Dieci anni fa il drammatico incidente. Venerdì a San Mario alla Torretta il ricordo dell’ex arbitro di calcio

L’AQUILA. Dieci anni fa un tragico incidente in moto, ad Avezzano, si portava via Renato Brondi, aquilano di 35 anni, padre di una bambina che all’epoca ne aveva 11, titolare di un negozio di informatica, ex arbitro di calcio e successivamente dirigente sportivo. La sua scomparsa ha lasciato nello sconforto i familiari, i tantissimi amici e le persone che gli hanno voluto bene.

Venerdì alle 17.30, nella chiesa di San Mario alla Torretta, sarà celebrata una messa di suffragio. «Nel decimo anniversario della tua improvvisa e prematura scomparsa», scrivono i suoi cari, «il tuo ricordo resta sempre vivo nei nostri cuori e in quelli di quanti hanno avuto il privilegio di conoscerti». Brondi, che si era trasferito dall’Aquila a Magliano de’ Marsi e poi ad Avezzano, era molto conosciuto sia per la sua attività lavorativa sia per la sua passione per il calcio.
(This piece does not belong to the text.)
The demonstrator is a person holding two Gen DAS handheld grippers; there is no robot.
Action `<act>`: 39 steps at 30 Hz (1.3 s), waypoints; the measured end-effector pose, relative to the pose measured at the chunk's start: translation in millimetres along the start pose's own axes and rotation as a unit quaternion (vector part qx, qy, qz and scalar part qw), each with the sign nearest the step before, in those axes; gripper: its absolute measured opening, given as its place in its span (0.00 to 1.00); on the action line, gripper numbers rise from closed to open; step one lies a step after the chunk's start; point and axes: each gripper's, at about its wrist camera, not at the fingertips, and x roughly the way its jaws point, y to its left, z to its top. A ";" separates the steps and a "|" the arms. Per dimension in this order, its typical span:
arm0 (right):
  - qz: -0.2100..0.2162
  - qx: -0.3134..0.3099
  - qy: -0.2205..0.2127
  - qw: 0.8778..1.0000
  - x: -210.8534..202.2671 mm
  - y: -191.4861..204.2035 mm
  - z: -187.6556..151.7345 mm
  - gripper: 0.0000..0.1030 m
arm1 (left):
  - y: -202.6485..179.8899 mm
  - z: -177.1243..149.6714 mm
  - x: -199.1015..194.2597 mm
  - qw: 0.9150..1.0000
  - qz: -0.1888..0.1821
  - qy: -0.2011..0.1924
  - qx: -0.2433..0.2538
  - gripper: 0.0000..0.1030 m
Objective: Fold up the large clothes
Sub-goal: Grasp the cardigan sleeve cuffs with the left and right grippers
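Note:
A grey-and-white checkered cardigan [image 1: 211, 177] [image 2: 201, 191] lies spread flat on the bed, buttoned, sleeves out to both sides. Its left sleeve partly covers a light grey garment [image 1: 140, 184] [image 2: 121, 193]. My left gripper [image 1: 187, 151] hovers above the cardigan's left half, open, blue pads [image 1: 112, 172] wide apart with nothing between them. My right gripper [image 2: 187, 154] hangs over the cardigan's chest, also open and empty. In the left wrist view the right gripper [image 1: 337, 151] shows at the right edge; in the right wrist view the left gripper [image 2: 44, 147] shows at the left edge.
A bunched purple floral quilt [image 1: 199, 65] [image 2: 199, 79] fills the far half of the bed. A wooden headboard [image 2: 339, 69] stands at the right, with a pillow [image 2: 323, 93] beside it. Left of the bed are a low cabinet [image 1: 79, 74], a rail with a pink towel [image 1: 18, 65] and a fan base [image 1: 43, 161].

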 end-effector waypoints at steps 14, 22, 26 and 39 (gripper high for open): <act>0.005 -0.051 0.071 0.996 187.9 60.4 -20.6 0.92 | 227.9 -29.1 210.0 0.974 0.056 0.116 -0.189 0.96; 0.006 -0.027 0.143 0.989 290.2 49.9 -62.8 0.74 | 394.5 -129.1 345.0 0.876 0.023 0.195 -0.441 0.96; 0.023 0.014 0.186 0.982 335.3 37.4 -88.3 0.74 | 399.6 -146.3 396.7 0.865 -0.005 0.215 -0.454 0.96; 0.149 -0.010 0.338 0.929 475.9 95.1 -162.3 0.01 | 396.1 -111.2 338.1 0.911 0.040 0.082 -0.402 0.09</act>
Arbitro della sezione aquilana dell’Aia, grande tifoso della Juve e dell’Aquila, per il suo carattere gioviale e la sua disponibilità nei confronti del prossimo aveva stretto tante amicizie e rapporti di lavoro intensi anche nella Marsica. Tanto che, dopo aver concluso la sua carriera arbitrale, era diventato dirigente calcistico, avendo guidato per alcuni anni, con il ruolo di presidente, la squadra del Montevelino. Il padre Carlo, noto in città, per anni ha seguito le vicende della squadra rossoblù per testate giornalistiche radiofoniche e della carta stampata. (e.n.)